The registry, which included 200 ICU patients across the Netherlands, Italy, and India, revealed:
- 80% response rate (defined as stabilisation or reduction of norepinephrine needs)
- Lower lactate levels predicted better outcomes
- Obese patients had reduced response, possibly due to fixed-dose vasopressin limitations
- Rebound hypotension occurred in just 9%, mostly when vasopressin was stopped early (<24h)
These findings underscore vasopressin’s potential to support haemodynamics, reduce catecholamine burden, and possibly limit complications like atrial fibrillation.

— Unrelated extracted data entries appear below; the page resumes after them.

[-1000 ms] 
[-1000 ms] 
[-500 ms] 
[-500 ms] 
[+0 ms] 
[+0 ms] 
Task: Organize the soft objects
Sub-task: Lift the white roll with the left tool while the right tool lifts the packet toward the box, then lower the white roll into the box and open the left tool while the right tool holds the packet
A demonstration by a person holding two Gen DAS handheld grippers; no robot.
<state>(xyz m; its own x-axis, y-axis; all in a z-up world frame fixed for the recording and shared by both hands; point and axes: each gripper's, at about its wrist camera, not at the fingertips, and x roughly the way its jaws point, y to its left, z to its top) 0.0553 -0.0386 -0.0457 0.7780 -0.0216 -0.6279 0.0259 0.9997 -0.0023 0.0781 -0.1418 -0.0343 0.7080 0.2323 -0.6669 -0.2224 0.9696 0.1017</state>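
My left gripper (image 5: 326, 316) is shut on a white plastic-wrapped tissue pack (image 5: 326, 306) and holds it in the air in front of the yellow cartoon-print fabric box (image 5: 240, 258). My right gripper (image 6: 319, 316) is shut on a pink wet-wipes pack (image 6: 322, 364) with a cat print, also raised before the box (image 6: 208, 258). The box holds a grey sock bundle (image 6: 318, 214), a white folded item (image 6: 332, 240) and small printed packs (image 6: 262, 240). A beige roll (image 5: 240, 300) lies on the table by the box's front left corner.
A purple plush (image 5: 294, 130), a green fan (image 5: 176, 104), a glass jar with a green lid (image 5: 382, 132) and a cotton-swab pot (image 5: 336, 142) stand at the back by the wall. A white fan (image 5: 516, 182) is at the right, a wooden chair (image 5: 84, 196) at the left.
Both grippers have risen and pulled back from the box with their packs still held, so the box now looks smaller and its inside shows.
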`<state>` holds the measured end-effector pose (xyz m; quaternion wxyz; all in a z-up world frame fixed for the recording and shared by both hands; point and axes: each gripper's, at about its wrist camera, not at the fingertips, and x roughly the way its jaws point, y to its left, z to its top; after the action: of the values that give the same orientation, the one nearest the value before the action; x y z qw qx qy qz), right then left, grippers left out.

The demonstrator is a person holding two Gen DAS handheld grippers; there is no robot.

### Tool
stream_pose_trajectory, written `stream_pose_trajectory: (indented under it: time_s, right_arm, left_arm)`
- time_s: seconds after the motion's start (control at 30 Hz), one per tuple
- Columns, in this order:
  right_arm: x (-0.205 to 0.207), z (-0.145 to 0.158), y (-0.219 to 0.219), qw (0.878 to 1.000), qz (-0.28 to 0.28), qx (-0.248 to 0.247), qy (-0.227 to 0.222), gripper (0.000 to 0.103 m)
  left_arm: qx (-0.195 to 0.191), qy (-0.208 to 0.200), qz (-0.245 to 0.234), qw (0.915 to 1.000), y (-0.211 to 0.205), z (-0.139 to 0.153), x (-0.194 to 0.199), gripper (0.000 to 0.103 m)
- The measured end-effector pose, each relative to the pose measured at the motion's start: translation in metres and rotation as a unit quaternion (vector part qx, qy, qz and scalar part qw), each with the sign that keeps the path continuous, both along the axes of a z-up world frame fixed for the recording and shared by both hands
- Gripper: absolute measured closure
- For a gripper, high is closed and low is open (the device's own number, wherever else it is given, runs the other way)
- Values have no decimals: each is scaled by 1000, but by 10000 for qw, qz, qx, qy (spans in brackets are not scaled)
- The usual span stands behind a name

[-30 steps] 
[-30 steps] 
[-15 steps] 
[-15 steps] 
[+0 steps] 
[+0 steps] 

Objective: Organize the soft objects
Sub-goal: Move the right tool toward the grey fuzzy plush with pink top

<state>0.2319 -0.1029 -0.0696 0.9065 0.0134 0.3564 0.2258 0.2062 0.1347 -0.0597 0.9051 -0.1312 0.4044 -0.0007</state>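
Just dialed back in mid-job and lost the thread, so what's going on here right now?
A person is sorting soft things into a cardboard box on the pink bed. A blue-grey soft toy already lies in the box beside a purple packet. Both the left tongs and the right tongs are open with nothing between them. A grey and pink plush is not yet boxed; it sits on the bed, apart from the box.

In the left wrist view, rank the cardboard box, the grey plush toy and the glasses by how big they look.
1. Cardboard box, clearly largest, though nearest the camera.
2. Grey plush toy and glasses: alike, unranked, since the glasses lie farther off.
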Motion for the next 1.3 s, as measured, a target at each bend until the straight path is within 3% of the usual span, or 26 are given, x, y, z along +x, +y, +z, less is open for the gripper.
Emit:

Optimising Therapy: The Road Ahead
What emerges from both presentations is a shift toward more nuanced, multimodal cardiovascular therapy in critical care. Instead of relying solely on norepinephrine, clinicians are exploring how agents like landiolol and vasopressin can be integrated into personalised haemodynamic strategies.
“We may be moving toward earlier, smarter combinations,” said Professor Chew (Karolinska Institute, Sweden), who moderated the session. “AI-based tools could help us identify the right patients sooner—before complications like arrhythmias or shock become harder to manage.”
Key Takeaways
- Landiolol is gaining ground as a preferred agent for rate control in ICU patients with atrial fibrillation, thanks to its excellent safety profile.
- In septic shock, landiolol may benefit selected patient groups
- Vasopressin, when used early and tapered appropriately, can effectively stabilise shock and reduce norepinephrine dependence.
- The future lies in individualised therapy, guided by clinical judgment, haemodynamic monitoring, and emerging decision-support tools.
This article is based on presentations delivered at an AOP Health-sponsored symposium on cardiovascular management in critical care during ISICEM. To watch the whole symposium, please follow this link: https://vimeo.com/1076392716/63bdf7e6a4
Disclaimer
Point-of-view articles are the sole opinion of the author(s) and are part of the ICU Management & Practice Corporate Engagement or Educational Community Programme.
References:
Kakihana Y, Nishida O, Taniguchi T, Okajima M, Morimatsu H, Ogura H, Yamada Y, Nagano T, Morishima E, Matsuda N; J-Land 3S Study Group. Efficacy and safety of landiolol, an ultra-short-acting β1-selective antagonist, for treatment of sepsis-related tachyarrhythmia (J-Land 3S): a multicentre, open-label, randomised controlled trial. Lancet Respir Med. 2020 Sep;8(9):863-872.
Rehberg S, Frank S, Černý V, Cihlář R, Borgstedt R, Biancofiore G, Guarracino F, Schober A, Trimmel H, Pernerstorfer T, Siebers C, Dostál P, Morelli A, Joannidis M, Pretsch I, Fuchs C, Rahmel T, Podbregar M, Duliczki É, Tamme K, Unger M, Sus J, Klade C, Krejcy K, Kirchbaumer-Baroian N, Krumpl G, Duška F; LANDI-SEP Study Group. Landiolol for heart rate control in patients with septic shock and persistent tachycardia. A multicenter randomized clinical trial (Landi-SEP). Intensive Care Med. 2024 Oct;50(10):1622-1634.
Whitehouse T, Hossain A, Perkins GD, Gordon AC, Bion J, Young D, McAuley D, Singer M, Lord J, Gates S, Veenith T, MacCallum NS, Yeung J, Innes R, Welters I, Boota N, Skilton E, Ghuman B, Hill M, Regan SE, Mistry D, Lall R; STRESS-L Collaborators. Landiolol and Organ Failure in Patients With Septic Shock: The STRESS-L Randomized Clinical Trial. JAMA. 2023 Nov 7;330(17):1641-1652.